**Aim of the task:** Below are some entries; state how many of their lines contain the word "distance", with nothing else in the reply.

**Task input:**
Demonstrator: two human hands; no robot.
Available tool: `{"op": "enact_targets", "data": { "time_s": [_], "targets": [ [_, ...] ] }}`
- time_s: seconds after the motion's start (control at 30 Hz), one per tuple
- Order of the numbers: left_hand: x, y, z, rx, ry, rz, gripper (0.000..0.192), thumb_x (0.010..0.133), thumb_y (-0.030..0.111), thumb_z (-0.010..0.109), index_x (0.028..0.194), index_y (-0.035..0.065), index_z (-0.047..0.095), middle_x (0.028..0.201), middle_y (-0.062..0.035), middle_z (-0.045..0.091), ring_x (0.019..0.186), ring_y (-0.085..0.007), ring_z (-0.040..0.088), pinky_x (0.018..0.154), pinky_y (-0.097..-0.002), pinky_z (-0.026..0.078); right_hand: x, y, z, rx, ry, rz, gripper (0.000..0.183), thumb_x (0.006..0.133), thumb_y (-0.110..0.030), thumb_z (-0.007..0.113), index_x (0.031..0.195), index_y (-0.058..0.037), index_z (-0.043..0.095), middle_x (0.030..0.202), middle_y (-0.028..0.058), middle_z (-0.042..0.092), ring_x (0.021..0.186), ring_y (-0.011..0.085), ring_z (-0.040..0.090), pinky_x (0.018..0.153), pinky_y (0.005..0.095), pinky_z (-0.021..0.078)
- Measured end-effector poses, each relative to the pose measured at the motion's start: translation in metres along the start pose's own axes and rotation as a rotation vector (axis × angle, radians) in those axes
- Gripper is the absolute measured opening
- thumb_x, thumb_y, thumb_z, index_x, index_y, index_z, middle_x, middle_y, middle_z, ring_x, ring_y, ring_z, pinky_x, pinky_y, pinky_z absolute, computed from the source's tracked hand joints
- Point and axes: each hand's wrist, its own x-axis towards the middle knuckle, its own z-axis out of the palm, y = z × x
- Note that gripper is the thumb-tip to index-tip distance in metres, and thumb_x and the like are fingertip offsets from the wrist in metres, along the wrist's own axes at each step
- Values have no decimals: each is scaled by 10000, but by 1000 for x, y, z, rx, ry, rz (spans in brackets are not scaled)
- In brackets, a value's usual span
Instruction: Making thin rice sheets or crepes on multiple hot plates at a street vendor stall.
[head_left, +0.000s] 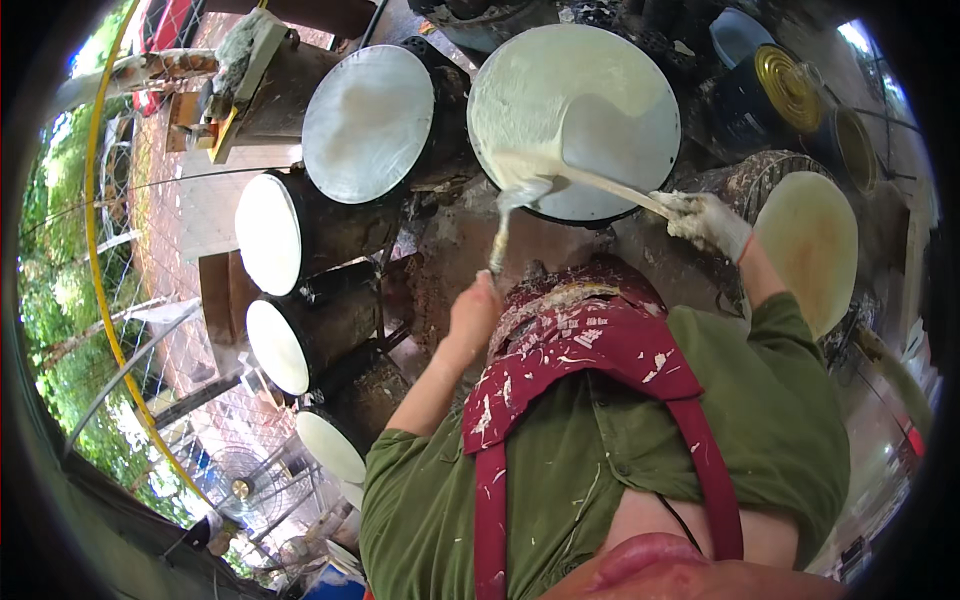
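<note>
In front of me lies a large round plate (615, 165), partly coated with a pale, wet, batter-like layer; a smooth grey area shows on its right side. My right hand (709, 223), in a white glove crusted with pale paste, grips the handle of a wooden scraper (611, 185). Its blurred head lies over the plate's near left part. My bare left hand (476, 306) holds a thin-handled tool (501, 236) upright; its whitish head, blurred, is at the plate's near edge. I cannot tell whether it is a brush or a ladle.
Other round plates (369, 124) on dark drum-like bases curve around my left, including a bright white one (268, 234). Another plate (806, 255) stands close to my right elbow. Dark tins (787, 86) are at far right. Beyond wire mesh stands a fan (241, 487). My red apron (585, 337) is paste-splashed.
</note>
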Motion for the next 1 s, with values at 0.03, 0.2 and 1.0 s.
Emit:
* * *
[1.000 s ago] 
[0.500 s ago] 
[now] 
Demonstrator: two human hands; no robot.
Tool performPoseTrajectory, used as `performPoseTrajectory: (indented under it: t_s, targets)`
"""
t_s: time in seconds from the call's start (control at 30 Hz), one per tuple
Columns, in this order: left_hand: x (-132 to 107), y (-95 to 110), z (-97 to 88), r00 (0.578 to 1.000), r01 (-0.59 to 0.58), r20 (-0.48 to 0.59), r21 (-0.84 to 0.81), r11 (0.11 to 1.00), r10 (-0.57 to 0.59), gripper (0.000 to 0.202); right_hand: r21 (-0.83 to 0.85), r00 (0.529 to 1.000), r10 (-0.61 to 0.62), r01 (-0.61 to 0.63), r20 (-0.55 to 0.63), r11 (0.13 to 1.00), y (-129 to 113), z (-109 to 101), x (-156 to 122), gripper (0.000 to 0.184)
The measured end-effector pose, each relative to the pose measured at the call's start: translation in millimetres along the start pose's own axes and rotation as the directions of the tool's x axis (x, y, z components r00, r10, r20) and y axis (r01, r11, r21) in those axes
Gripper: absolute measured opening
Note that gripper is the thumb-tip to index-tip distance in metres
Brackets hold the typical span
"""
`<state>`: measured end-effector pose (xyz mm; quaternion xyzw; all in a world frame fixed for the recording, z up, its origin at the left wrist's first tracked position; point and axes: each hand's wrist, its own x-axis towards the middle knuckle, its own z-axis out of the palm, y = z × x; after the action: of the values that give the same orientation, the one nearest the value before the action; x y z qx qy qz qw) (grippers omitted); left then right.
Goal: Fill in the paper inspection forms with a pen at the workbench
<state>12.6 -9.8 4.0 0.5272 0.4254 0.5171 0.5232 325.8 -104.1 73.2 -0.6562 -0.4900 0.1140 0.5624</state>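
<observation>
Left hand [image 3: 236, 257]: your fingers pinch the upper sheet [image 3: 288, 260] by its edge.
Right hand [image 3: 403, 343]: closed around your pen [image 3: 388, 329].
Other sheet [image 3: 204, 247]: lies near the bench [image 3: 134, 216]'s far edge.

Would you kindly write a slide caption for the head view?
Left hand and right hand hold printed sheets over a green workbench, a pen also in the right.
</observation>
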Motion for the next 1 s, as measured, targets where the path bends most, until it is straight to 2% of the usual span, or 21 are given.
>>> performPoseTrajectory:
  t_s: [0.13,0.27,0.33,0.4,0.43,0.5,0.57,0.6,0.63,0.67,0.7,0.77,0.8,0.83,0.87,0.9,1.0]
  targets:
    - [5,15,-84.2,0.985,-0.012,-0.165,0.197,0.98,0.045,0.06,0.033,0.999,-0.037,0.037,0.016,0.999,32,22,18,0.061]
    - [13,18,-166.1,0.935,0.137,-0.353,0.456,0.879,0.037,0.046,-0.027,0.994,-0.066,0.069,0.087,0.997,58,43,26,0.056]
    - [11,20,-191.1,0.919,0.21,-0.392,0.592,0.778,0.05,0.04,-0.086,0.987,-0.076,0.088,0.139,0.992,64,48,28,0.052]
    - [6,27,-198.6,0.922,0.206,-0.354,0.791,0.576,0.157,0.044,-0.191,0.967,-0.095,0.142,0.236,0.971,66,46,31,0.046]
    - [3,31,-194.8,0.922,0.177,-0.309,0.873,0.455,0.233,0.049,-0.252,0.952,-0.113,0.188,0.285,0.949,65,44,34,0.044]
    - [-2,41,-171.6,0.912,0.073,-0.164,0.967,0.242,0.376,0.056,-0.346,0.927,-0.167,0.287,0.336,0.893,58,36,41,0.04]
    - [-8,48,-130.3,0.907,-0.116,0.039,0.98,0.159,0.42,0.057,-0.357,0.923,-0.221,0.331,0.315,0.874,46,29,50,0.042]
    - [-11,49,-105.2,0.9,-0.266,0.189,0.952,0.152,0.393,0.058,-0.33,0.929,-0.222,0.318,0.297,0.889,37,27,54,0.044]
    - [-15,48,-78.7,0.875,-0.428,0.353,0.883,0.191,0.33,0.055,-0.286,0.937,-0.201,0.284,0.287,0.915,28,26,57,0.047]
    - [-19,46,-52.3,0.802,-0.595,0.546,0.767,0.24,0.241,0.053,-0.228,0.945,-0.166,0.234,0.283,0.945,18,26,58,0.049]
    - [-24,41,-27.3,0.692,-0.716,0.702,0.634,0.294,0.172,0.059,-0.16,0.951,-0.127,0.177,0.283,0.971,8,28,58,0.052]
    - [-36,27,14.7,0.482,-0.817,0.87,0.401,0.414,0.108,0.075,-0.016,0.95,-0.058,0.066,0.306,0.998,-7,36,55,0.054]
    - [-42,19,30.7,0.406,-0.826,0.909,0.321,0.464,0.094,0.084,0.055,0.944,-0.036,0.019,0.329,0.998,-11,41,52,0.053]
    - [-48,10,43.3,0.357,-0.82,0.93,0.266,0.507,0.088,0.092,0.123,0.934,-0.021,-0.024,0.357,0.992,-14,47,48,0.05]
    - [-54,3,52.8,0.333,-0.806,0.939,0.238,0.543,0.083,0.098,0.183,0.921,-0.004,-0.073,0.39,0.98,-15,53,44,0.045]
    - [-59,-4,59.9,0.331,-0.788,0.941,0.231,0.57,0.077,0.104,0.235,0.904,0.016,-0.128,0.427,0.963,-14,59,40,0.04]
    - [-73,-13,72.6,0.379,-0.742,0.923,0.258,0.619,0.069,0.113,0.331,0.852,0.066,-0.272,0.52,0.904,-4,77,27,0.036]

**Expected output:** 2